Jude shook his head. “I was thinking about running to work tomorrow.”

“Running? Like with your actual feet?” Becka asked.

Jude grinned. “It’s not that far, probably take me an hour. I can shower and change when I get there. Jessup let me stash a spare set of clothes in his office.”

Becka’s head ducked forward, shock registered on her face. “Really? Won’t you be exhausted?”

“I love running,” Jude answered. “It beats waiting for the bus.”

“Are you some kind of track star?”

“Used to be,” Jude admitted, “but I quit. I guess I’m not a team guy. The coach was super-serious.” Jude remembered the pressure, the high expectations everyone had of him. As a ninth grader, Jude almost beat the school record in the mile. He was shocked at that, because he wasn’t even really trying. After he pulled in that time, things changed. Everyone’s eyes were on him, watching, watching. So he ditched. “I just love to run,” he tried to explain to Becka. “It doesn’t matter to me how long it takes. I’m not trying to beat anybody. I don’t want to be the star.”

Becka listened with interest. That was her gift, Jude realized: She had a way of making him open up about stuff he rarely talked about.

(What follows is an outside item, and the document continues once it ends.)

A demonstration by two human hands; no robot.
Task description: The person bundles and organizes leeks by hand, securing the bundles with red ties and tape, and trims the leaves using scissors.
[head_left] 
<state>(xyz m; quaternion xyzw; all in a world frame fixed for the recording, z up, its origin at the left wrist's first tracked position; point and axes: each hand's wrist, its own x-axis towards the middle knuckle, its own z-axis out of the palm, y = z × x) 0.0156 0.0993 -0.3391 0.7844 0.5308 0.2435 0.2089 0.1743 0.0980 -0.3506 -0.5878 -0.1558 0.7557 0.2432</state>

“I could give you a ride … if you want,” Becka offered.

“Okay, you sure? I’d like that,” Jude said. “I’ll be ready at, um, what time?”

“I’ll text you.” So they did the phone swap thing, punching in the numbers, before saying good-bye.

Jude ran into the house, darting between raindrops.
Becka Bliss McCrystal
, he thought.

Becka, Becka, Becka.

By the time he reached his bedroom, there was already a message on his cell. It was from Becka:
Hey u! Now what r u doing?

 

TEN

That night, Jude told Corey Man about his rainy afternoon with Becka and the message she’d left on his cell. “What did she mean, ya think?” Jude asked.

Corey was sprawled on the bedroom floor, Jude’s acoustic guitar in his hands, strumming artlessly. Corey couldn’t play except for three simple chords, but he loved holding Jude’s guitar, striking hilarious rock star poses. Corey shrugged. “She likes you, I guess.”

“Yeah, but—”

“Lemme see, lemme see,” Corey said, indicating the phone. He tapped some buttons and parsed the message. He pointed to the screen,
hmmmmmed
thoughtfully. “You didn’t tell me about the first part, where she started with ‘Hey, you.’ That’s promising, Jude.”

“‘Hey, you’? That’s a good sign?”

Corey shook his head definitively. “Do I have to explain everything? ‘Hey, you’—that means she’s way, way into you. I mean, if she wrote ‘Hi,’ you might as well give it up. Forget it, you’d be done. ‘What’s up?’ that means she’s like a buddy,” he opined. “And I have to say, I like that she doesn’t have emoticons sprinkled all over the place; that shit’s annoying.”